Exercise details: Each line in the records that mentions the word "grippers" needs to be listed.

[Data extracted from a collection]
━━━━━━━━━━━━━━━━

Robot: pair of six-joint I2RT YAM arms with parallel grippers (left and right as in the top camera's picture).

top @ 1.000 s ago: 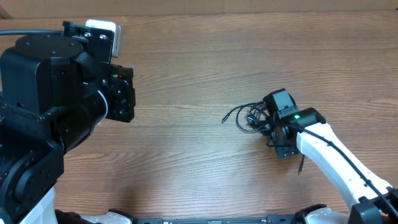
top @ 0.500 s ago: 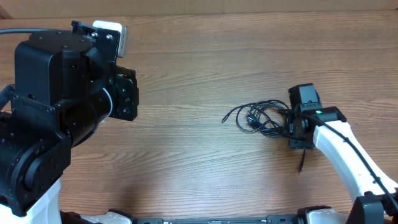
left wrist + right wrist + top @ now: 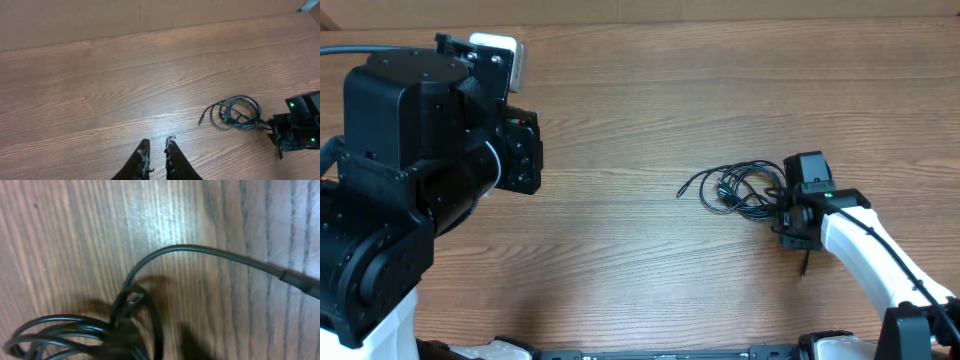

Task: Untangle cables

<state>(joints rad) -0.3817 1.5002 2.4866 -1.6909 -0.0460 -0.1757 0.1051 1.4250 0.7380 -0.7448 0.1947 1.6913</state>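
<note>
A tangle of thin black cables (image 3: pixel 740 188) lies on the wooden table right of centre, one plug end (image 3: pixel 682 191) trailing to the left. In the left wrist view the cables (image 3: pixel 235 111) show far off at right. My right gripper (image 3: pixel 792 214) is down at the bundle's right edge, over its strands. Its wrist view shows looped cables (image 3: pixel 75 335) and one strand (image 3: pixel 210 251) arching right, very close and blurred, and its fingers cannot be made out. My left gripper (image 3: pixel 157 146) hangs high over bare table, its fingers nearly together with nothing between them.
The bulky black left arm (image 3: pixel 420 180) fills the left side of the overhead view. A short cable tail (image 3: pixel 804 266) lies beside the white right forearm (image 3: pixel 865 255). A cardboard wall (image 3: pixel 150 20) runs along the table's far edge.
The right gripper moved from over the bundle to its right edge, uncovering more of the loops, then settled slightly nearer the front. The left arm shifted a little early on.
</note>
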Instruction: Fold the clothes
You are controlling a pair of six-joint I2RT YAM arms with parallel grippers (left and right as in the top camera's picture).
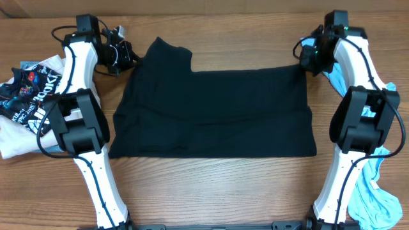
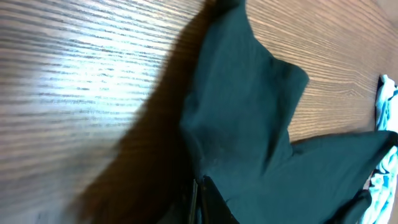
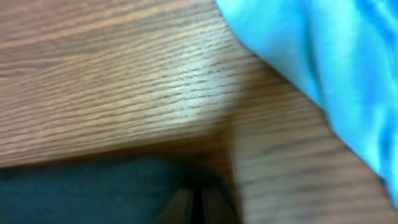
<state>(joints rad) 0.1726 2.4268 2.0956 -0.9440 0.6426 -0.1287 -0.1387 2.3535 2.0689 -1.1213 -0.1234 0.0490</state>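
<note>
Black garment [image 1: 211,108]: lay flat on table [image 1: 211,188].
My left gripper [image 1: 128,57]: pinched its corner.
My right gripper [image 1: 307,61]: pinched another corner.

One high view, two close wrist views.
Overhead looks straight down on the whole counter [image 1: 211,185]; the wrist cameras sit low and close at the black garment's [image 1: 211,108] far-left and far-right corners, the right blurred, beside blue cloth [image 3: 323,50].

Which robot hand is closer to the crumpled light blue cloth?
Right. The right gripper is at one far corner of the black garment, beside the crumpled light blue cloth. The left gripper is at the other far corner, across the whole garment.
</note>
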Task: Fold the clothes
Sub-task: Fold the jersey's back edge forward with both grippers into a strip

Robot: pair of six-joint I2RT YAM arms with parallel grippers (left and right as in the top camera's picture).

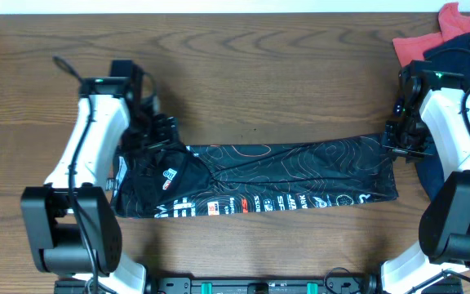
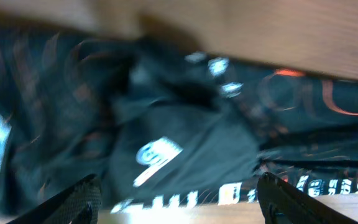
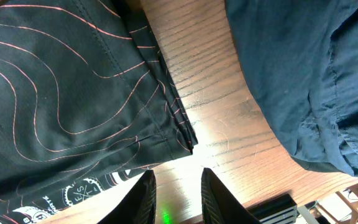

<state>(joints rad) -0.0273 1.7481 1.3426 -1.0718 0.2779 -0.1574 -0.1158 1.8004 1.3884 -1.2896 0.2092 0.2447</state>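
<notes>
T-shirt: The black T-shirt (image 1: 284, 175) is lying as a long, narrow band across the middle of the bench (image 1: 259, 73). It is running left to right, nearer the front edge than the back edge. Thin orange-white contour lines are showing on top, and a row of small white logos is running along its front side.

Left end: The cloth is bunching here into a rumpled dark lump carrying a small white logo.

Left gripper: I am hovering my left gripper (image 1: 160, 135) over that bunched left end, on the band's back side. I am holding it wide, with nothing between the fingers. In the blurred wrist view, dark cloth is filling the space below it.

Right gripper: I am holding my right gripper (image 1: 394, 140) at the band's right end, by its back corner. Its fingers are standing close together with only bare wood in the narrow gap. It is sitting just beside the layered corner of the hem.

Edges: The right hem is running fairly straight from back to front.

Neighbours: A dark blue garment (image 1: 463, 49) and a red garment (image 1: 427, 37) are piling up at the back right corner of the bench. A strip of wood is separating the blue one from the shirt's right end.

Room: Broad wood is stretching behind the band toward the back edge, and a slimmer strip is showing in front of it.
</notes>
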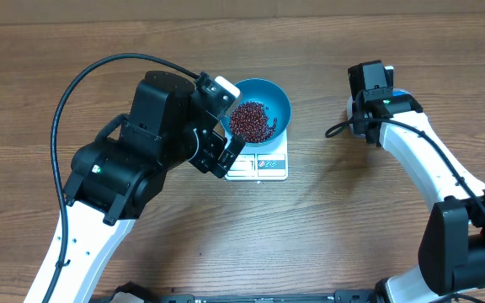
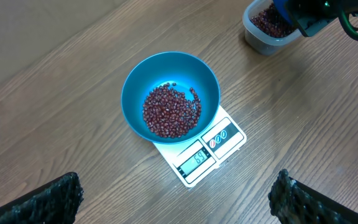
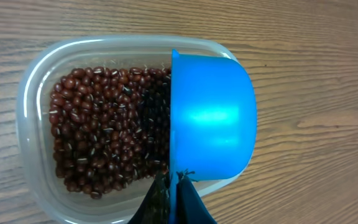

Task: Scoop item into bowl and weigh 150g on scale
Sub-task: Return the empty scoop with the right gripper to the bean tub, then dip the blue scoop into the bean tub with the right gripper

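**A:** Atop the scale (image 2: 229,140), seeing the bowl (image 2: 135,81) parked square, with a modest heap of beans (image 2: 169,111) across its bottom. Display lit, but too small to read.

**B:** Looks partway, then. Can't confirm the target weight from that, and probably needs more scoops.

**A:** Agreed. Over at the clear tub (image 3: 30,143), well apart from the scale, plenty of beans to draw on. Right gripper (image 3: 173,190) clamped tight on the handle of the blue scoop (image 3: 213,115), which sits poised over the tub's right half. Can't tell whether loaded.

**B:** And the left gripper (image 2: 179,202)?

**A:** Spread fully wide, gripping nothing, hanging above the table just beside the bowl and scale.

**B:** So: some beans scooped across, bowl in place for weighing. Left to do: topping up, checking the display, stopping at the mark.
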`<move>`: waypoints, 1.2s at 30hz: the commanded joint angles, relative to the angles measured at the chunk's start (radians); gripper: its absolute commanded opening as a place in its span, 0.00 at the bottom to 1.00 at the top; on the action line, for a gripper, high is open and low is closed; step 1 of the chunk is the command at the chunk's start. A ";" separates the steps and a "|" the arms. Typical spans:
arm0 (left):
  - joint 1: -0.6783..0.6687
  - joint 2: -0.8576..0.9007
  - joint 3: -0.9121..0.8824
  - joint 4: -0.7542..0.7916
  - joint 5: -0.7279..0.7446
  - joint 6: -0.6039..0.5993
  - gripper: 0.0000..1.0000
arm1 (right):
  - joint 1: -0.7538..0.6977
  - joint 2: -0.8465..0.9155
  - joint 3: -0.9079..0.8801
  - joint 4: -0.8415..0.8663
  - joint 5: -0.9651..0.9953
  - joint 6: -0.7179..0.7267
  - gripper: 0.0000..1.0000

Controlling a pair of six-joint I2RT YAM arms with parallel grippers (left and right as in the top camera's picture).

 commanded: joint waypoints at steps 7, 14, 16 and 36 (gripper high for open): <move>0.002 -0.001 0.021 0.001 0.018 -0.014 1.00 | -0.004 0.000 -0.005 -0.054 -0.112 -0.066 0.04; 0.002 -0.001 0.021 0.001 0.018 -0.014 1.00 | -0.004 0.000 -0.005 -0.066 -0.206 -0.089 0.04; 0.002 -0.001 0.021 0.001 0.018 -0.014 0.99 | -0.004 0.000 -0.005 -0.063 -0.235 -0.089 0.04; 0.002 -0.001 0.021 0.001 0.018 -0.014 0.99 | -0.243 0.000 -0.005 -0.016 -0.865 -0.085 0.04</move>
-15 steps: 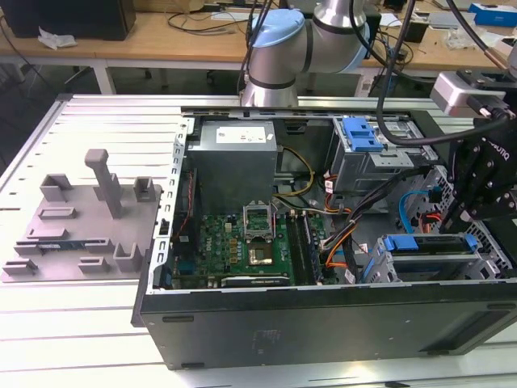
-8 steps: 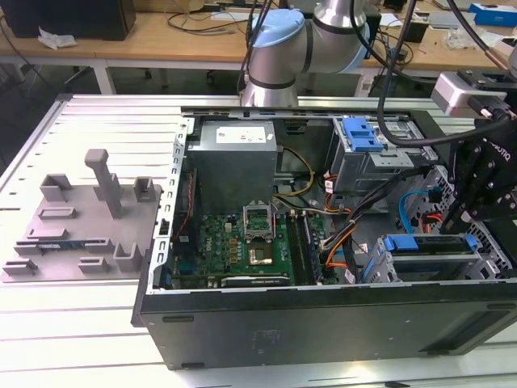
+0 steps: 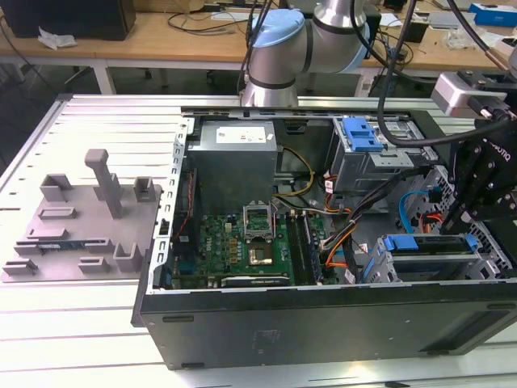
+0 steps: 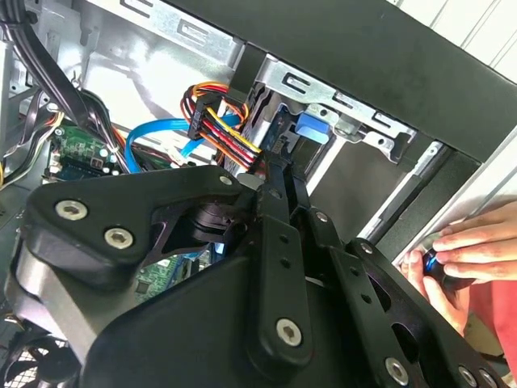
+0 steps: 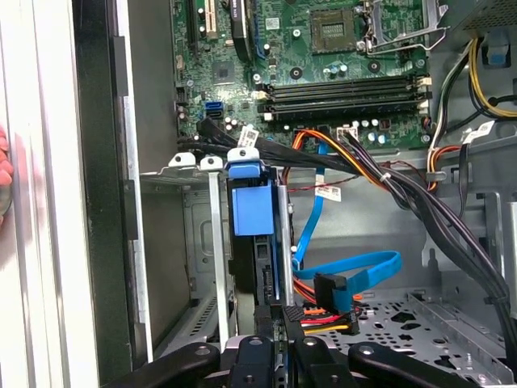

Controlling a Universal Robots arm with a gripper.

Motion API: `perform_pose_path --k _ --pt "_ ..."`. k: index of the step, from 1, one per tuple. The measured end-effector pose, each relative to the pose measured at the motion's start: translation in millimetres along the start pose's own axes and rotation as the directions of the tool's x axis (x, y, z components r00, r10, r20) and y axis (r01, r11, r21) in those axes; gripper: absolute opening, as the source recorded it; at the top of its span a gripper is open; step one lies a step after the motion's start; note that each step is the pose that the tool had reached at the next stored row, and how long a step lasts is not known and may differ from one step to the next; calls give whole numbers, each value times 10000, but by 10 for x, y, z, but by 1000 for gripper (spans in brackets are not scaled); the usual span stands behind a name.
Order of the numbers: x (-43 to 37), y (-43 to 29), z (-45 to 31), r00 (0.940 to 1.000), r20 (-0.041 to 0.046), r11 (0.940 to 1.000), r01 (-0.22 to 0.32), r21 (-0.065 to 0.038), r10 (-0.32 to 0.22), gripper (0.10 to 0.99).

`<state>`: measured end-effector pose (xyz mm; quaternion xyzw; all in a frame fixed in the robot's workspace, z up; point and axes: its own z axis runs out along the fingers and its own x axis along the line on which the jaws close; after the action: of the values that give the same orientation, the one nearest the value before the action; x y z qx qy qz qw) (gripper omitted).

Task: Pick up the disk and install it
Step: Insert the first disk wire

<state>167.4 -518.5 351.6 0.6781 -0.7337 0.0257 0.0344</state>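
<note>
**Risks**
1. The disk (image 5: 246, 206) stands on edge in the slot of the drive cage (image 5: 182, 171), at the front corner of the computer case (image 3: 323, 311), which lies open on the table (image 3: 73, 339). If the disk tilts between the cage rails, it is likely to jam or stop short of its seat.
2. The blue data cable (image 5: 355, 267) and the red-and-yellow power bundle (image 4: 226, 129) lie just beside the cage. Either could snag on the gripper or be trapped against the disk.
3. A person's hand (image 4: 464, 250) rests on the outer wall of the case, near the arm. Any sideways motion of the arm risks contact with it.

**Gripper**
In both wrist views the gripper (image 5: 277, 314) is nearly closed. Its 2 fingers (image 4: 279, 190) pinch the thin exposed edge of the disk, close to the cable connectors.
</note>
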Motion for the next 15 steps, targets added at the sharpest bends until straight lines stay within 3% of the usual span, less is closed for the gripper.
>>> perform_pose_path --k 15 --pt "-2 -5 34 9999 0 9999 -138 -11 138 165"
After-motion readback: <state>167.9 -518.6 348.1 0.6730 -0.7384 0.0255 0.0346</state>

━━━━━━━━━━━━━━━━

Answer for the task:
Robot: pair of six-joint I2RT YAM arms with parallel grippers (left and right as in the top camera's picture).
You are controlling a pair of six-joint I2RT YAM arms with parallel grippers (left and right as in the top camera's picture).
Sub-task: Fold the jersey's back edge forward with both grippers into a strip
Robot: pair of six-joint I2RT YAM arms with parallel grippers (left and right as in the top camera's picture).
Controlling a pair of six-joint I2RT YAM arms with parallel grippers (left and right as in the top camera's picture).

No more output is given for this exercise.